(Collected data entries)
-=-=-

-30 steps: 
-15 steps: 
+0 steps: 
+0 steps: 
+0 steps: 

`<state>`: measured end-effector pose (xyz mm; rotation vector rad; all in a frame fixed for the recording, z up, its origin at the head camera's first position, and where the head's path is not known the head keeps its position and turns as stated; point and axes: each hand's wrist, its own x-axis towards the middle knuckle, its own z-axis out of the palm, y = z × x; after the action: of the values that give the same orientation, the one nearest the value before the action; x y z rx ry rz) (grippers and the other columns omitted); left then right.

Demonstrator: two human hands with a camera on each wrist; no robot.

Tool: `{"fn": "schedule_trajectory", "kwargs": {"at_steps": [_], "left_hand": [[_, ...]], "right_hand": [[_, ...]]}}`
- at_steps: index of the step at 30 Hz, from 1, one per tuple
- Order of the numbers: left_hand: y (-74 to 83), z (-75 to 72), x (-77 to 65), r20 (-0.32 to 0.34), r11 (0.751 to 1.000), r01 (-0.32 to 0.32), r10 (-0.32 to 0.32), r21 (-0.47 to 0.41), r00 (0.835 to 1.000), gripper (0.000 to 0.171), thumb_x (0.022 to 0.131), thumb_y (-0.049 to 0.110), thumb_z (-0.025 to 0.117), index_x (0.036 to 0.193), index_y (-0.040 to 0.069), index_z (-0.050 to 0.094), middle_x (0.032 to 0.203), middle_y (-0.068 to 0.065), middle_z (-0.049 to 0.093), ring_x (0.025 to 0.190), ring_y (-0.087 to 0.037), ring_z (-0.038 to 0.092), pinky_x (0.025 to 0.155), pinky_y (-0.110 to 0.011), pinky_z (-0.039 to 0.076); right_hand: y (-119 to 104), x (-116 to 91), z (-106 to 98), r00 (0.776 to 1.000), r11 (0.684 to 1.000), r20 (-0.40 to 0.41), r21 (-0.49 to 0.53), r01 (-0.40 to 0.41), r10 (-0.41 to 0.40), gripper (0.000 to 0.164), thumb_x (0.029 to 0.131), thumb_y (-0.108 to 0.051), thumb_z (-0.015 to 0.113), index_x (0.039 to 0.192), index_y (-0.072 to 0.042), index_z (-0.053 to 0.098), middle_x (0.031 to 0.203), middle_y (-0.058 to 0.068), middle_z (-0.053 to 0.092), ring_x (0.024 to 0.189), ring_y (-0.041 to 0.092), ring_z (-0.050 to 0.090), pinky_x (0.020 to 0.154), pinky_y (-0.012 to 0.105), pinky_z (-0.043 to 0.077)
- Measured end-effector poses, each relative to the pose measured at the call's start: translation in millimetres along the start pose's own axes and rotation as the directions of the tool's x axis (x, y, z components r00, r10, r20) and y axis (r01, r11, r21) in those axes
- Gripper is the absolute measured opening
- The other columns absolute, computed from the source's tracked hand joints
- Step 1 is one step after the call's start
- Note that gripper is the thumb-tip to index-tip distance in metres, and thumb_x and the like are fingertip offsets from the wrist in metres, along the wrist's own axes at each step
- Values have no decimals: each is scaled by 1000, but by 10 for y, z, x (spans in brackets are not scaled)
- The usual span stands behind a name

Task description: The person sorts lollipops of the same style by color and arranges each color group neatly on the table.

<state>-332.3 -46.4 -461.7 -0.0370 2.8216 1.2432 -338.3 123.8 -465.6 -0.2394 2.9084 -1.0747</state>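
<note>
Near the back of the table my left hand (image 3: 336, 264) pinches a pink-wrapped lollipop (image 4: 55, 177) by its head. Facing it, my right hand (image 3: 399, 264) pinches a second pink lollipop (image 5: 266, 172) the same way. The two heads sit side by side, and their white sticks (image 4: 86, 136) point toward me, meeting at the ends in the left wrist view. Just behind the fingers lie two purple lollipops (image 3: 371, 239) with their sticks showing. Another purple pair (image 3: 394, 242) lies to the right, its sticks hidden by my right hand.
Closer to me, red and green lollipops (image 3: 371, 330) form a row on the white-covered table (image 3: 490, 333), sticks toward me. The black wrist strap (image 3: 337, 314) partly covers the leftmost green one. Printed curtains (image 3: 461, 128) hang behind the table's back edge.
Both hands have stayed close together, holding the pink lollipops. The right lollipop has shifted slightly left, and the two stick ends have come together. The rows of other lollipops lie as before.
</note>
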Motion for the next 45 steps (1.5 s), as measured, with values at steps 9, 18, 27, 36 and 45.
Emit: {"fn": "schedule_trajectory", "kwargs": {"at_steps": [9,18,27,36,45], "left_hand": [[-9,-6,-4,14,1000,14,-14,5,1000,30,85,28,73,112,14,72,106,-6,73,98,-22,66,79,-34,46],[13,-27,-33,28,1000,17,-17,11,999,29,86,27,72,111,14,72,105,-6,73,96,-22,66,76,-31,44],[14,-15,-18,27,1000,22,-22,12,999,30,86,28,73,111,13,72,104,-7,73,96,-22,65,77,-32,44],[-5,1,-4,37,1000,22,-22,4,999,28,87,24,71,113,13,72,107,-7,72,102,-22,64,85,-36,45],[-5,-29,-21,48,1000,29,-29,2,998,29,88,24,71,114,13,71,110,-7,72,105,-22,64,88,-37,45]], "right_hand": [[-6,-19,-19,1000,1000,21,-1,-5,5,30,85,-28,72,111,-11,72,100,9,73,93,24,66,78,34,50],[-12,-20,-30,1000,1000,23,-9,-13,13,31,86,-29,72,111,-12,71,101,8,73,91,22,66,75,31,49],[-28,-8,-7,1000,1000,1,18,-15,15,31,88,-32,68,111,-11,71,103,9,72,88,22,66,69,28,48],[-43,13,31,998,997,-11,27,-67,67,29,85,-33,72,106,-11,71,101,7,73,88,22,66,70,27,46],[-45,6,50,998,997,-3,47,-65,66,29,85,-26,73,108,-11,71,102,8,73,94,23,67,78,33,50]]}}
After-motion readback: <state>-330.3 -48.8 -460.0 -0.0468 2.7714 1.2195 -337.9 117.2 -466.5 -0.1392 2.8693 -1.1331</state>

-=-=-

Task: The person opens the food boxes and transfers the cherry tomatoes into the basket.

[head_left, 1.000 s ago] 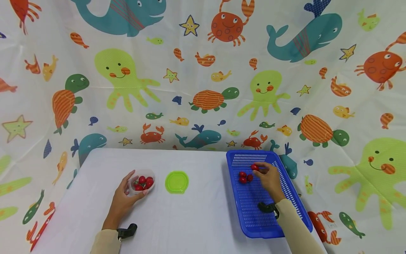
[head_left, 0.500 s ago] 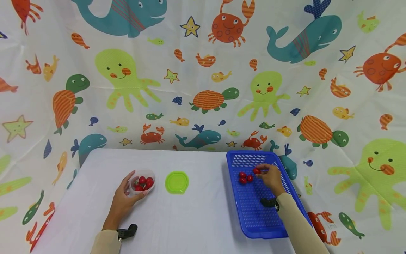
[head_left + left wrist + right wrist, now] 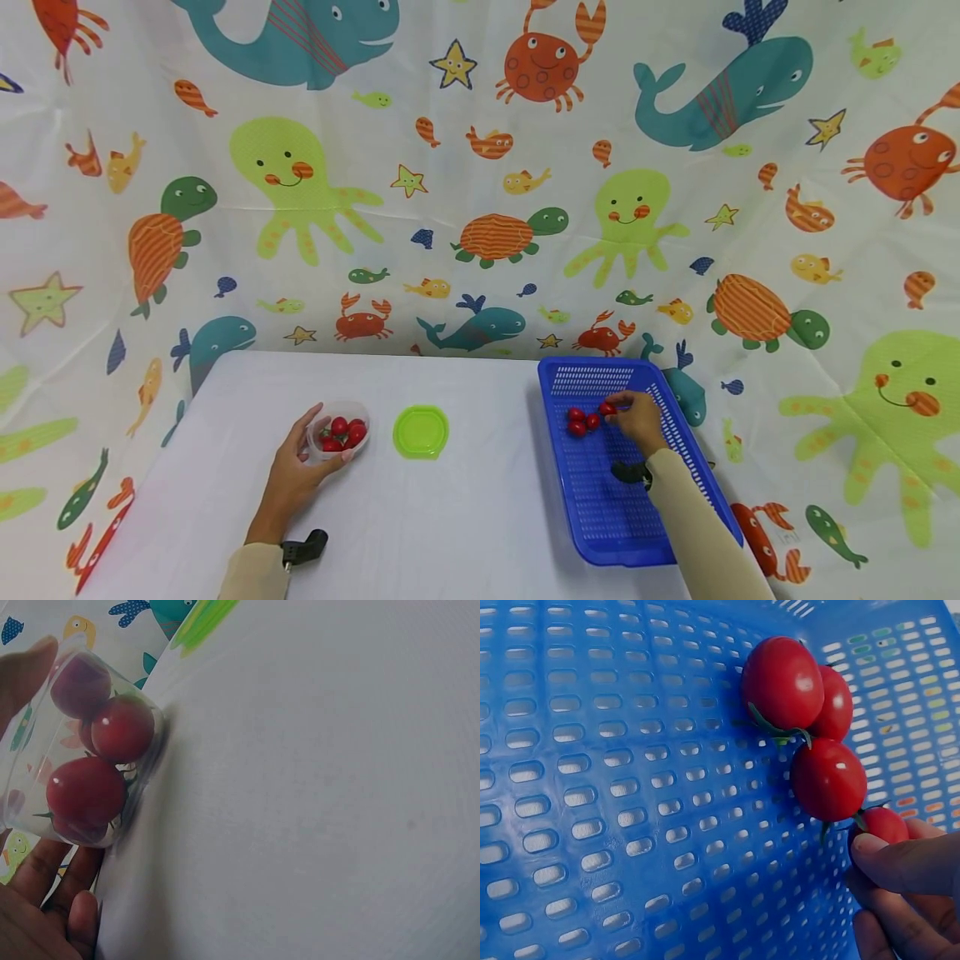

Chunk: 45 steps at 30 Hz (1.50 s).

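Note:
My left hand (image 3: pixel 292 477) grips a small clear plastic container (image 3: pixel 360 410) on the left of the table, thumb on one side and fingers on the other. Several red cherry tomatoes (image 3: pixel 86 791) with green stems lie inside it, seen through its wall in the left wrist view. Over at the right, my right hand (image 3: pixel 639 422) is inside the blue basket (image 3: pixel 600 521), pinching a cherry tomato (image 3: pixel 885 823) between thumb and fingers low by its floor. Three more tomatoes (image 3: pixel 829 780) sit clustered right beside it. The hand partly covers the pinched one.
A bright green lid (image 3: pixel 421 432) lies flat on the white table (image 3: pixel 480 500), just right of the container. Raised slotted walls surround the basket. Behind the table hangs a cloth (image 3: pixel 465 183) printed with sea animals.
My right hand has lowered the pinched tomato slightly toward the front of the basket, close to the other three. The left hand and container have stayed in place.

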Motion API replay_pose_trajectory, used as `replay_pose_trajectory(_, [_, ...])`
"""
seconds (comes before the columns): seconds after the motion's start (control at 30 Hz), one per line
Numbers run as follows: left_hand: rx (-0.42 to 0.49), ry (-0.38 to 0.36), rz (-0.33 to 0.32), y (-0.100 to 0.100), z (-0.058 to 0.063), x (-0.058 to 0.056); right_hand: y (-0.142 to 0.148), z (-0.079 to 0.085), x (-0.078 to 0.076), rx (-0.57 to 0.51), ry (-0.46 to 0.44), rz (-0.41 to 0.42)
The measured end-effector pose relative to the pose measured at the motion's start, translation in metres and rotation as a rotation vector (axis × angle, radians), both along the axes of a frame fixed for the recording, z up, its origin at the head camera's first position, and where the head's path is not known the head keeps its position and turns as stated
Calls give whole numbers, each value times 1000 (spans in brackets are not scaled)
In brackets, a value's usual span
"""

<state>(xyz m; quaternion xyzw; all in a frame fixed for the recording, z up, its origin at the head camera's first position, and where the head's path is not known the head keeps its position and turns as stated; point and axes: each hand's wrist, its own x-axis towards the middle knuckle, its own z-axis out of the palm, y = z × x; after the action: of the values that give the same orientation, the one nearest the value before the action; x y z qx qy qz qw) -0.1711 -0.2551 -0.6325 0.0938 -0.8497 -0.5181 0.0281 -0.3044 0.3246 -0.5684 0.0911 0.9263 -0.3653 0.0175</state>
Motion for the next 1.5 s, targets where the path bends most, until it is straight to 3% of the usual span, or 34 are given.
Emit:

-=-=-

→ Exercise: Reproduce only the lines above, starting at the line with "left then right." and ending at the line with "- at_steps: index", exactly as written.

→ Task answer:
`<state>`: measured end-effector pose (xyz mm; rotation vector rad; all in a frame fixed for the recording, z up, its origin at the head camera's first position, and where the head's path is not known the head keeps its position and turns as stated; point and axes: each hand's wrist, its own x-axis towards the middle knuckle, its own z-axis out of the palm, y = z × x; after the action: of the values that give the same orientation, the one nearest the value before the action; x y z rx ry rz) (grippers and the other columns omitted); left then right.

Demonstrator: two human hands with a camera on each wrist; no robot.

Tool: `{"fn": "schedule_trajectory", "kwargs": {"at_steps": [_], "left_hand": [[_, ...]], "right_hand": [[_, ...]]}}`
- at_steps: index of the step at 30 Hz, from 1, one per tuple

The exercise contains nothing more.